WHAT IS NEEDED:
Reproduce, character for character, the lines below from the first through the one with "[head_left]". Leave pictures out.

------ DATA TO PROCESS ------

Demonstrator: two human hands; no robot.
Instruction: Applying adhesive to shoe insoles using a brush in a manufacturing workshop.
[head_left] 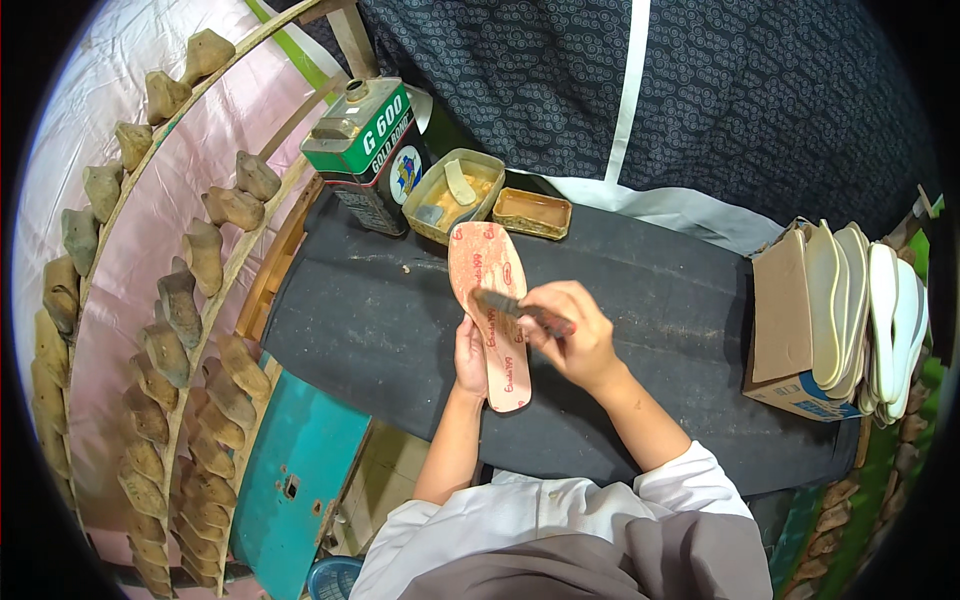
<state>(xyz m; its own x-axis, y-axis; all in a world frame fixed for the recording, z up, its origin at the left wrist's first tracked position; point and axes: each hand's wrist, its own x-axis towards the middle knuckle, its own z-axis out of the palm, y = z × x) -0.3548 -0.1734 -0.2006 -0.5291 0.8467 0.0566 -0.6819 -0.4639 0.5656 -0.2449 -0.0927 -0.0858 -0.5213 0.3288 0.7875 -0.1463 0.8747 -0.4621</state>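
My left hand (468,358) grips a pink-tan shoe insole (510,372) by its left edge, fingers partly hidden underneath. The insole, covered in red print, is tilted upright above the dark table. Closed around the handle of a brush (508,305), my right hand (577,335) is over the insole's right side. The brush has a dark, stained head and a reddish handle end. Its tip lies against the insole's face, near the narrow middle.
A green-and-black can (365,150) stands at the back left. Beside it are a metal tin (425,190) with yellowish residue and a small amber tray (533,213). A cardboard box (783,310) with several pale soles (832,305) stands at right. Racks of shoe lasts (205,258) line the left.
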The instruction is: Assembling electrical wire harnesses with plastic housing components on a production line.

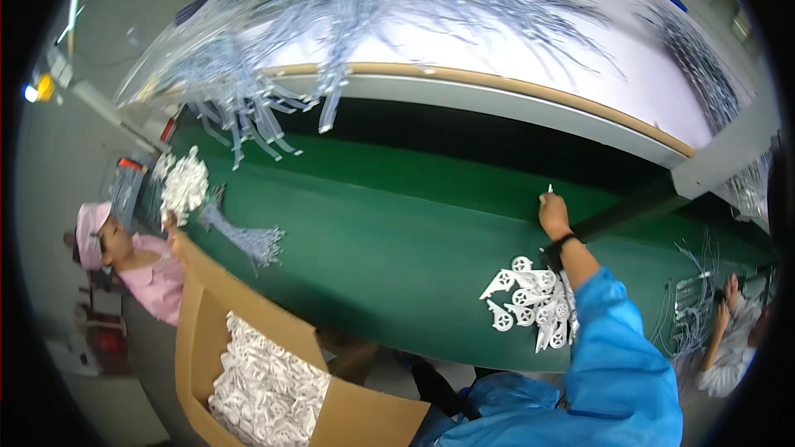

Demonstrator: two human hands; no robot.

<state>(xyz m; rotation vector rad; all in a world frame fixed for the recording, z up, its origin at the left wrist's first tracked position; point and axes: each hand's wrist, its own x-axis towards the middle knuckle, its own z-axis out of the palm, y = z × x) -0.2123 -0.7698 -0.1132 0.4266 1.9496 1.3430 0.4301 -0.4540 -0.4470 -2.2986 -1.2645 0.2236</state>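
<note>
Stretched out over the far side of the green table point(389, 269), my right hand point(554, 217) has its fingers closed. A small white tip point(550, 188) pokes out above them, and most of that piece is hidden in the hand. Between my right forearm and the table's middle lies a loose pile of white plastic parts point(536, 302), each with a spoked wheel-like ring and a pointed arm. My left hand does not show.
An open cardboard box point(377, 410) full of similar white parts stands at the lower left. Clear strips point(331, 74) hang from the raised shelf point(530, 91). A bundle of thin strands point(248, 236) and a white heap point(184, 186) lie left, near a pink-clad person point(149, 273). Another person point(733, 339) works at right.
</note>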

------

RESULT OF THE TASK:
Demonstrator: two human hands; no robot.
Instruction: Applying adhesive to shoe insoles using a brush in a manufacturing workshop.
[head_left] 

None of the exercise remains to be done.